Mike King, head of professional development at the Pharmaceutical Services Negotiating Committee, accepts that if the new contract is to be based more on services than on dispensing volume, and if new IT is required for these services, then discussions on how this is funded will have to form part of the negotiations.

"The general view is that the costs of new IT will be significant but that investment is necessary if better use is to be made of pharmacists' skills."

He believes that the Government will have to provide funding for new IT in pharmacy in one form or another.

"The funding could come either as specific IT funding or it could come from a recognition of the increased costs for providing new services. Whichever way, it has to be new funding."

One of the main uses of new IT will be to access patient' notes or the proposed electronic integrated care records. Without access to these records, pharmacists' involvement in medicines management and supplementary prescribing will not be possible, an issue highlighted by the Crown report into pharmacist prescribing.

Ian Shepherd, an independent IT consultant and formerly head of IT policy for the Royal Pharmaceutical Society, says that there is a bit of a "chicken and egg" problem surrounding the funding of new IT for community pharmacy.

"Should pharmacy have to pay for the infrastructure so that it can carry out the new services like medicines management that both it and the Government want? Or should it be the other way round and should there be investment by the Government so that the benefits to patients of a higher quality service can be recognised?"

He adds that in the past Governments have viewed pharmacy as a commercial operation that should fund its own investment in IT based on its profits from dispensing in volume. But, if the profession is moving towards a more clinical model of services, this commercial model may no longer be sustainable, bringing the funding requirements back to the Government.

Taking IT forward

Can the Government really deliver a joined-up electronic NHS? If so, where will pharmacy fit into it?
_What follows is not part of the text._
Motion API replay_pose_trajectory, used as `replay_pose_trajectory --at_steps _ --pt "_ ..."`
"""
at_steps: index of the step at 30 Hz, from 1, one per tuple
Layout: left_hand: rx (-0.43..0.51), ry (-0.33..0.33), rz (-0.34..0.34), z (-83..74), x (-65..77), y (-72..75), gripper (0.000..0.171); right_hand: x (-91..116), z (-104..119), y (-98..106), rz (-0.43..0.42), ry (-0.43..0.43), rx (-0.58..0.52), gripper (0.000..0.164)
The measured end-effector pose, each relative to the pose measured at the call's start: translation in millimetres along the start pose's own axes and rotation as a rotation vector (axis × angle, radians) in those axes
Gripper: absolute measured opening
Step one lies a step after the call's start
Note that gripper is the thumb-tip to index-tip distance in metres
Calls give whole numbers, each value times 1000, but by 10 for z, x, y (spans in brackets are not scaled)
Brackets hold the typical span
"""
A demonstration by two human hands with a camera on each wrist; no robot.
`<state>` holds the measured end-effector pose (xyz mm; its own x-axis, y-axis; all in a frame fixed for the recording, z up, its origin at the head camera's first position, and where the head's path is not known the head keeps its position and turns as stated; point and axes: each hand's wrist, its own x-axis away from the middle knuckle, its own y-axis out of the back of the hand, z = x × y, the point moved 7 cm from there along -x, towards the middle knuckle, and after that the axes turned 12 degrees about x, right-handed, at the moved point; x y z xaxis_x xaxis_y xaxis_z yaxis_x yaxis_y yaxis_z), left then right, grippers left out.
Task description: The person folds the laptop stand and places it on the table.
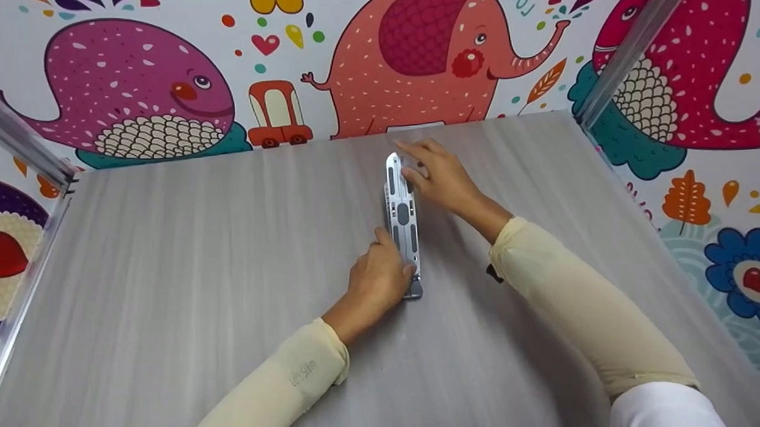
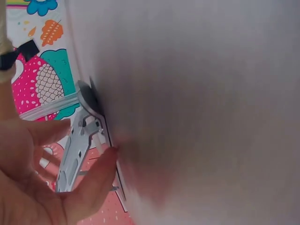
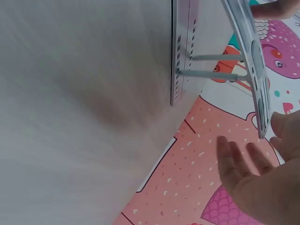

Earlier this month, Lord Hunt, then junior health minister with responsibility for IT, said that in the early 1990s the NHS lost confidence in its ability to drive forward IT programmes: "The result is that we went for 10 years into a highly decentralised mode. Now we have hundreds of different systems, none of which seem to talk to each other." According to Lord Hunt, the only way to deal with this legacy is to have an IT programme with national direction.

If pharmacy is to take on the new clinical roles that it has talked about for so long then must ensure that it has a place in any national plans for NHS IT. Both the issues of payment for new equipment and the ongoing costs of using it will have to be addressed. And the consequences of introducing new technology must be faced.